I would need that PyGMT was able to find my gmt.dll (which, ofc, has to be a debug build)

Just set the GMT_LIBRARY_PATH environment variable to the path to the gmt.dll (something like C:\Users\USERNAME\Mambaforge\envs\pygmt\Library\bin\).

joa-quim commented 10 months ago

OK, but when I said gmt.dll I was being generic. The true name is gmt_w64.dll and if only the path is set via GMT_LIBRARY_PATH then the right dll wont be found.

seisman commented 10 months ago

OK, but when I said gmt.dll I was being generic. The true name is gmt_w64.dll and if only the path is set via GMT_LIBRARY_PATH then the right dll wont be found.

PyGMT will try to find gmt.dll, gmt_w32.dll and gmt_w64.dll

joa-quim commented 10 months ago

Good, thanks.

seisman commented 9 months ago

Tried to debug this issue. It seems plot crashes when trying to free the GMT_DATASET object https://github.com/GenericMappingTools/gmt/blob/7825ff4632c85ef6569acf19192068b977127e07/src/psxy.c#L3008

        if (GMT_Destroy_Data (API, &D) != GMT_NOERROR) {
            Return (API->error);
        }

Actually it crashes in the gmt_free_segment function (https://github.com/GenericMappingTools/gmt/blob/7825ff4632c85ef6569acf19192068b977127e07/src/gmt_io.c#L8875):

    SH = gmt_get_DS_hidden (segment);
    for (col = 0; col < segment->n_columns; col++) {
        if (SH->alloc_mode[col] == GMT_ALLOC_INTERNALLY)    /* Free data GMT allocated */
            gmt_M_free (GMT, segment->data[col]);
    }
    gmt_M_free (GMT, segment->data);  # CRASHES HERE!
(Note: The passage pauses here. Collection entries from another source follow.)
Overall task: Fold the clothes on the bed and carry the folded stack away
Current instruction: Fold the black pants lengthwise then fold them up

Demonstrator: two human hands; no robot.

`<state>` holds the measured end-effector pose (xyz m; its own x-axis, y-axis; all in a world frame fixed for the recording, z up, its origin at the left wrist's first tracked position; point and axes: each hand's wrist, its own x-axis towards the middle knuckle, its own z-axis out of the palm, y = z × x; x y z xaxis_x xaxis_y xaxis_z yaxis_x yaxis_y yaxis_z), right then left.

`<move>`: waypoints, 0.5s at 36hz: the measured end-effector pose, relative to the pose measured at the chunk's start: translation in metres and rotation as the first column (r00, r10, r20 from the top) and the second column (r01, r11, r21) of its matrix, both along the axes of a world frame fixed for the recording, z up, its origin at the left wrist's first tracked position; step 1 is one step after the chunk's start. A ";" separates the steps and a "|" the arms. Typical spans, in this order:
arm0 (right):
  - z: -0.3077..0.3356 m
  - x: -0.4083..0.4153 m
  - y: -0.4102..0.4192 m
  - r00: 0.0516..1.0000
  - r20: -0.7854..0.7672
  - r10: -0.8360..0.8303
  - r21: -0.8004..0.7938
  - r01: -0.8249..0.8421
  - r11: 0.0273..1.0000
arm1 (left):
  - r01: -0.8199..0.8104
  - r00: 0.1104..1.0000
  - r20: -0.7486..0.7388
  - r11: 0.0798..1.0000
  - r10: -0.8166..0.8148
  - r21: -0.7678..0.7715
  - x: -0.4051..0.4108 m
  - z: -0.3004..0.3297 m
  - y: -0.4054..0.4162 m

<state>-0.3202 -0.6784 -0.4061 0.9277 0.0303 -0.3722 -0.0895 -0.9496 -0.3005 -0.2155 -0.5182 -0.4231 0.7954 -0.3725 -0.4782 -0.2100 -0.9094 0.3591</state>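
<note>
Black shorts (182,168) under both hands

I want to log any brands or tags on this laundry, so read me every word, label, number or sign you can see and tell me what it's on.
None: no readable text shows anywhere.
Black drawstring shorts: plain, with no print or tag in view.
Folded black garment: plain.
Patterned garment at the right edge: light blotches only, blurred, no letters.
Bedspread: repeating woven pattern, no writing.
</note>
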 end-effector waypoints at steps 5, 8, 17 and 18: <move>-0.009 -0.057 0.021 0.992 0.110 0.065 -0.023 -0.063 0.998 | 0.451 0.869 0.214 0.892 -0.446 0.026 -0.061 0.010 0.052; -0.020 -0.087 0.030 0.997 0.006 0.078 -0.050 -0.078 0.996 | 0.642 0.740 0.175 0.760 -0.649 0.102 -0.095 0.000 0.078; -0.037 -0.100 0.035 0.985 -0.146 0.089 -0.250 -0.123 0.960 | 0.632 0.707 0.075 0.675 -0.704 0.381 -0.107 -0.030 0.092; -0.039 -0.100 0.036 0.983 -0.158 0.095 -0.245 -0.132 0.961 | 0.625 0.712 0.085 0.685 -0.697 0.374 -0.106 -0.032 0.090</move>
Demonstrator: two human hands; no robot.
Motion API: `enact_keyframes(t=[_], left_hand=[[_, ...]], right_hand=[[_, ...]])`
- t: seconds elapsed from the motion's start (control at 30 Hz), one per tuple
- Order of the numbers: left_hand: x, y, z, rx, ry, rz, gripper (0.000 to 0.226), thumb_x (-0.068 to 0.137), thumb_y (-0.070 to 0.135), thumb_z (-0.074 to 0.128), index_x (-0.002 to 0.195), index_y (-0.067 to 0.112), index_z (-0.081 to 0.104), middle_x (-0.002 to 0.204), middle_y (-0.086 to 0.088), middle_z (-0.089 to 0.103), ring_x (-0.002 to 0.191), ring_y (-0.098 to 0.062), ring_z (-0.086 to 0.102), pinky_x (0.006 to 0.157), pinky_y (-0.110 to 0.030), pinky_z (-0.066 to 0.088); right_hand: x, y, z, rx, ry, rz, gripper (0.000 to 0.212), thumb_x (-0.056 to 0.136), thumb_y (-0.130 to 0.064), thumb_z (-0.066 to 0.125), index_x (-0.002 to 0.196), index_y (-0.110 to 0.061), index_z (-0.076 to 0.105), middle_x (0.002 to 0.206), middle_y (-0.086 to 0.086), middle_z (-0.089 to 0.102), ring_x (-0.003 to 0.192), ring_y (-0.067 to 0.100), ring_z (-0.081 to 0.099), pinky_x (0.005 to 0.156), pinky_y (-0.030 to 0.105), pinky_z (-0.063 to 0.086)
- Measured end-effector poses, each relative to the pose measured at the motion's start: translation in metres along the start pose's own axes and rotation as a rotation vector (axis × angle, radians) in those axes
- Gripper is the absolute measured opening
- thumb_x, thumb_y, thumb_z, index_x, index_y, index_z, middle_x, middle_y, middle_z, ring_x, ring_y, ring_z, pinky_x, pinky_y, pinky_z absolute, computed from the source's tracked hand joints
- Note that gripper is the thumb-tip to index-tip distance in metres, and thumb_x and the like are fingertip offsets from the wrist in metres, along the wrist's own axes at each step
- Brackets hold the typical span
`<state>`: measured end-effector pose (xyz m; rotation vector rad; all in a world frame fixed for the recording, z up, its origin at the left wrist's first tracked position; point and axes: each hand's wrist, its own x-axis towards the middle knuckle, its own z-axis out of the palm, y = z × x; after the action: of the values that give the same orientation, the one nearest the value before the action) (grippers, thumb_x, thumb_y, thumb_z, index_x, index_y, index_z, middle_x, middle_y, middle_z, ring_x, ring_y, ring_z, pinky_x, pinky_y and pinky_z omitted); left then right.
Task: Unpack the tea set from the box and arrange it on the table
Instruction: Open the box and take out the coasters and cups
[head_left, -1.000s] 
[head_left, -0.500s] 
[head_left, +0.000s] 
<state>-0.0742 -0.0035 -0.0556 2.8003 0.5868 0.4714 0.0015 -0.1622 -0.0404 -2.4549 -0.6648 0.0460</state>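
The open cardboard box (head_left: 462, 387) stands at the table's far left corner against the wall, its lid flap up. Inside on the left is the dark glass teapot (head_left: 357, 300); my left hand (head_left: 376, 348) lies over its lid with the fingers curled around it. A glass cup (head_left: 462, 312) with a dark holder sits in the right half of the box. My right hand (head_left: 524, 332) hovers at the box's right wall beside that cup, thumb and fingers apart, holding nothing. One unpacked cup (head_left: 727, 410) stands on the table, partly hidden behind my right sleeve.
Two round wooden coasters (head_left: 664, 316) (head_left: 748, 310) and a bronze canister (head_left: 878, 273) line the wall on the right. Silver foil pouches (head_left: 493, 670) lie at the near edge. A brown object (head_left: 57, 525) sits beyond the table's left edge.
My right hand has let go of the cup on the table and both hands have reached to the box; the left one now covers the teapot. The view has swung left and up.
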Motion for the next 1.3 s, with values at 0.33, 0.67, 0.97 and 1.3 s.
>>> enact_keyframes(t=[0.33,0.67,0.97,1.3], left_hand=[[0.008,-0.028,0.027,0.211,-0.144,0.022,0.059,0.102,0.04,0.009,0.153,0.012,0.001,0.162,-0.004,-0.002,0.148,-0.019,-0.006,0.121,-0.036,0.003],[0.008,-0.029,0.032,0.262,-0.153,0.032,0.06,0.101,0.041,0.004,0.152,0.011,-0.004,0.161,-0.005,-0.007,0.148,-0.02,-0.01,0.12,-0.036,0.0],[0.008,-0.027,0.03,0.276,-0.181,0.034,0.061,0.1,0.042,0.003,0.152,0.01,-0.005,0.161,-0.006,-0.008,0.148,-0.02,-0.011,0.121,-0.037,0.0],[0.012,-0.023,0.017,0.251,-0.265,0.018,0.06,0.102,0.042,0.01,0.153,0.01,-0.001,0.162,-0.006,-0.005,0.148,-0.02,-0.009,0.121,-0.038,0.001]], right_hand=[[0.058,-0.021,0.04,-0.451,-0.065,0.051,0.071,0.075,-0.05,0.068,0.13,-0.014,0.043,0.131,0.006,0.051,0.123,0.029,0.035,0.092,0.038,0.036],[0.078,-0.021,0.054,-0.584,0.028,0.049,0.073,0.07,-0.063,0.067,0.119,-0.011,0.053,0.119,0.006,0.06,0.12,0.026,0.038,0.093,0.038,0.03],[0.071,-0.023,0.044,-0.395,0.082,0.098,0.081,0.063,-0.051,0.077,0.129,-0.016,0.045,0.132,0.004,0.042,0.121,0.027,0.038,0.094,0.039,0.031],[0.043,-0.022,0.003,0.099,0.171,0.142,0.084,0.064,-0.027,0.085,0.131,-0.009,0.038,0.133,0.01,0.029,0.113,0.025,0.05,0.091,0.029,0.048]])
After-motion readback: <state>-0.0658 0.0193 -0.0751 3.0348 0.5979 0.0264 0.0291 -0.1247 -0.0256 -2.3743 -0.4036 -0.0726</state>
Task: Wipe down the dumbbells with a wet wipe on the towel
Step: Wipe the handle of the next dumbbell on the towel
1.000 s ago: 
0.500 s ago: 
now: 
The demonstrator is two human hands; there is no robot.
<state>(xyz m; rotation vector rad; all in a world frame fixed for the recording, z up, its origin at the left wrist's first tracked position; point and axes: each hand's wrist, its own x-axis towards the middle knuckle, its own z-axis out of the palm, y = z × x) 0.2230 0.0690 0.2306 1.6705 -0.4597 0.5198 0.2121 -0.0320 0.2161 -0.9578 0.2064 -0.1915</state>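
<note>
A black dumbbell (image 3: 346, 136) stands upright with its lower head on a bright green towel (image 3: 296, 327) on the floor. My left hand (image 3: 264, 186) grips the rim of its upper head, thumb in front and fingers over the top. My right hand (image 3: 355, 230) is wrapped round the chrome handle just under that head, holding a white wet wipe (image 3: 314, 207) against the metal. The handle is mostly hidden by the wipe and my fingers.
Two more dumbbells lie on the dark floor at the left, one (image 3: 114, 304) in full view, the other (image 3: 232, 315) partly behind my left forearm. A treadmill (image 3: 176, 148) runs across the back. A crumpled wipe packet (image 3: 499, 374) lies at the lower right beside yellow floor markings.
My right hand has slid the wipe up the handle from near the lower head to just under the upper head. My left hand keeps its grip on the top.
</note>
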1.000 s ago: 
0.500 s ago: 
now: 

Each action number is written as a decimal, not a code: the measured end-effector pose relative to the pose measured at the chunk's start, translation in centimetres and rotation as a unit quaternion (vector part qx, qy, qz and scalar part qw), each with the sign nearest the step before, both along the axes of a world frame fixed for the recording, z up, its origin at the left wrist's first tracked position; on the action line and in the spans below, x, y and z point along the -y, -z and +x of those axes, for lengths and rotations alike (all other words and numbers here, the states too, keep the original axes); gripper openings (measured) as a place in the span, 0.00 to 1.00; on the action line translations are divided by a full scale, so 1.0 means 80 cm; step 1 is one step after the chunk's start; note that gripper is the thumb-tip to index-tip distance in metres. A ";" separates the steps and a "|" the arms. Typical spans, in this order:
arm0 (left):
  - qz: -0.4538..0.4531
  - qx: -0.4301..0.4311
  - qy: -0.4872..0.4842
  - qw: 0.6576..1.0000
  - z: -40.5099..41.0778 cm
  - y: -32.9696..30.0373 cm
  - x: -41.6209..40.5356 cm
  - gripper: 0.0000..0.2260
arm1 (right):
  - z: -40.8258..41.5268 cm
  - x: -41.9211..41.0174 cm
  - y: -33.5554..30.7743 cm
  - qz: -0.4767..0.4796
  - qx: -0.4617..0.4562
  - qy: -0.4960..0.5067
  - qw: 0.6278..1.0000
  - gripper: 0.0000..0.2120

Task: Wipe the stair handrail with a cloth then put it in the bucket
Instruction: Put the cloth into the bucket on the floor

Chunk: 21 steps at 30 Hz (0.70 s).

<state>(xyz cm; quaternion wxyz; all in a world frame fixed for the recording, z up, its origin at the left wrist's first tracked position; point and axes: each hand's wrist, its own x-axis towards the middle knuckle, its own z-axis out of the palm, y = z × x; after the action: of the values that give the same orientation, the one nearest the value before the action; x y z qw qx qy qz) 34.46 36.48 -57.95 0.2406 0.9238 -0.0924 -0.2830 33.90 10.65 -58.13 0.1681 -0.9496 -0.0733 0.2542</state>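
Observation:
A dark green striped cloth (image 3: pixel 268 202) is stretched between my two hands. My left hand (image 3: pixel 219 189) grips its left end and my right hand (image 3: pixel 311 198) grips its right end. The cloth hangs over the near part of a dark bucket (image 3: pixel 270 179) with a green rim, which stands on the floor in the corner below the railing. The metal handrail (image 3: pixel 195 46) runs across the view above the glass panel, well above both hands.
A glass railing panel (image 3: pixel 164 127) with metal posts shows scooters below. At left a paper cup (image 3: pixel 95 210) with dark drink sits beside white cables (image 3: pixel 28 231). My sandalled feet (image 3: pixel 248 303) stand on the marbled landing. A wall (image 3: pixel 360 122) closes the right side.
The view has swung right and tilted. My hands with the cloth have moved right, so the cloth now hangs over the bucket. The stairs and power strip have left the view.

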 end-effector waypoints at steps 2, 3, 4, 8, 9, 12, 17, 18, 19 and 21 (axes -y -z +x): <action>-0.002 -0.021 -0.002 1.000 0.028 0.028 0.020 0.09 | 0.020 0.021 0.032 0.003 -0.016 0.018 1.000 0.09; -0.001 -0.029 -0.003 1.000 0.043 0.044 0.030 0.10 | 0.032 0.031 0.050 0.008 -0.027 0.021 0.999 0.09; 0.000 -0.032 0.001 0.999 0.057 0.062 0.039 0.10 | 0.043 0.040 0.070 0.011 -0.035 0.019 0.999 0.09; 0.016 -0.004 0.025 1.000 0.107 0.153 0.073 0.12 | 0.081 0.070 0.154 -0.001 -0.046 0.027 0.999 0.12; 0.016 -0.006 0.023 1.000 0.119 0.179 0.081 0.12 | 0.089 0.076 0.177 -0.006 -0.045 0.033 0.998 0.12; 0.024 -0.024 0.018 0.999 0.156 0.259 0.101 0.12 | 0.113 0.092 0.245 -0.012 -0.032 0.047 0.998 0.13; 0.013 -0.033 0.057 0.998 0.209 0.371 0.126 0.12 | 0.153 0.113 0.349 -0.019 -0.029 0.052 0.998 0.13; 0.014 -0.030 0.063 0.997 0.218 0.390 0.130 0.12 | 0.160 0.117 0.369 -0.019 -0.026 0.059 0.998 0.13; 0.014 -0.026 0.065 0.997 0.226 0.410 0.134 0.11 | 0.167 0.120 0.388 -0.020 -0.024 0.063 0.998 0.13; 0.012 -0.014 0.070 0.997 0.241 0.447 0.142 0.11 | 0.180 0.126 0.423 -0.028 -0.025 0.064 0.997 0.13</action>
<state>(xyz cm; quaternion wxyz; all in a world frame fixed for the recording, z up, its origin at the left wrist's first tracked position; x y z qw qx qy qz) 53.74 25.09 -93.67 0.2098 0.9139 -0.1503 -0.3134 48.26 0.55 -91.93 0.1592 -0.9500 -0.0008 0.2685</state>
SH->alloc_mode[col] are GMT_ALLOC_EXTERNALLY for all the four columns, so segment->data[col] are not freed, but it crashes when freeing segment->data.

seisman commented 9 months ago

Ping @PaulWessel Does the above debugging help?

PaulWessel commented 9 months ago

Yes, I got the same. Will debug again to see exactly that data is internally allocated. Not sure why that would crash, but it does.

PaulWessel commented 9 months ago

Since I cannot reproduce it (works for macOS) and I cannot see why this would depend on the OS I cannot really help. Someone would need to debug in Linux but not sure what to look fore. segment->data is allocated in GMT so fair game to free as long as we dont free the read-only vectors.